In his earlier communication, Mr. Retnakaran had said that almost all the provisions of the Bill were undemocratic and authoritarian. Commercial interest of the corporate bodies was given prime protection. Commercial information was exempted from disclosure even under the Right to Information Act. Independent Research on genetically modified crops was not allowed, as the entire research was to be done only by those organisations notified by the Biotechnology Authority.

“We are sure; you would agree with me that the destiny of India’s agriculture cannot be left to a three member Authority with unlimited powers and unquestionable freedom, that too without an iota of accountability and transparency,” he said.

The Madhya Pradesh government has also reacted strongly to the setting up of the proposed Biotechnology Regulatory Authority of India (BRAI), accusing the Centre of attempting to impinge upon the autonomy of the State.

The BRAI Bill was approved by the Union Cabinet on Tuesday under the chairmanship of Prime Minister Manmohan Singh, and is expected to be tabled in the current session of Parliament.

Orissa, Kerala, Assam and several other States have also been opposing the Bill.

The proposed Bill will set up the BRAI, having the role of a clearing house/facilitator/approver for applications pertaining to Genetically Modified Organisms (GMO). It is also expected to take over the functions of the Genetic Engineering Approval Committee, which will assume the role of “appraiser” instead of “approver.”

State Agriculture Minister Ramakrishna Kusumaria told The Hindu that Madhya Pradesh would strongly oppose the Bill.

“It will have disastrous consequences for Indian Agriculture, which still relies heavily on traditional technologies. It will take the control of food from the farmer and give it to multinational corporations, who will enslave our agriculture,” he said.

According to Section 81 of the Bill, the Act will have an overriding effect over State-level acts and regulations since it makes the proposed authority solely responsible for releasing and controlling GMOs throughout the country and envisages only an advisory role for States.
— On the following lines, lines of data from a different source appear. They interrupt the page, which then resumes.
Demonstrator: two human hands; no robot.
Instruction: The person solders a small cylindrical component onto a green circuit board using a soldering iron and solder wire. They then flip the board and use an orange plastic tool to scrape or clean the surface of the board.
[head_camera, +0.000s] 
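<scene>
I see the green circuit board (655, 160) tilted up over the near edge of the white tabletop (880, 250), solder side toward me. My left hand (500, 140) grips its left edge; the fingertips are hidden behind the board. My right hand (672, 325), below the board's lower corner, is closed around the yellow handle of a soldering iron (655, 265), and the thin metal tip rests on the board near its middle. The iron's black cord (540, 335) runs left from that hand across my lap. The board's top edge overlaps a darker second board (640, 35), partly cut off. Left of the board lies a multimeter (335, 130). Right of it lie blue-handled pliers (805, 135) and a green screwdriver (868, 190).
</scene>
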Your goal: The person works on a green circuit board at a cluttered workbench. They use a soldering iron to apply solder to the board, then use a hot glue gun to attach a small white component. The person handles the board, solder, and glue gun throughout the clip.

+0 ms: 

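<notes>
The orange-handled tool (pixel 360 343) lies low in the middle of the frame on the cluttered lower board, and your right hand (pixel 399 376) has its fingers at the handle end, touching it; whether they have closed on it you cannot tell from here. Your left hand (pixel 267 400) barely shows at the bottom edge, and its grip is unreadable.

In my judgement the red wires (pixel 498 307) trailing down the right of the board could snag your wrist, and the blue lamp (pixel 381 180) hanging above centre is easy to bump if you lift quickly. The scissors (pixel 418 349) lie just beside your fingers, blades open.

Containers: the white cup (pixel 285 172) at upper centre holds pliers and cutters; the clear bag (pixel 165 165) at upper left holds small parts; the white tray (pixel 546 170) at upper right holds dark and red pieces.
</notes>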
Dr. Kusumaria said this ignored the constitutional powers that State governments had over their Agriculture and Health, and went against the federal structure of the republic.

Chief Minister Shivraj Singh has reiterated several times the State government’s commitment to promoting organic agriculture, which was expected to be further marginalised once the BRAI became effective.

Activists from all over the country have been opposing the Bill in its current form, particularly raising objections over one of its provisions, which states: “Whoever, without any evidence or scientific records, misleads the public about the safety of organisms and products… shall be punished, with imprisonment for a term which shall not be less than six months but which may extend to one year, and with fine which may extend to Rs. 2 lakh, or with both.”

Besides, several critics of the Bill have expressed concern over the BRAI’s implementing agency – the Department of Biotechnology, under the Ministry of Science and Technology.

According to critics, placing the BRAI under the Department of Biotechnology will result in a direct conflict of interest since the department is the promoter of GMOs in India. Activists have instead called for a National Biosafety Authority under either the Ministry of Environment and Forests or the Ministry of Health, since environment and health are expected to be directly affected by GMOs.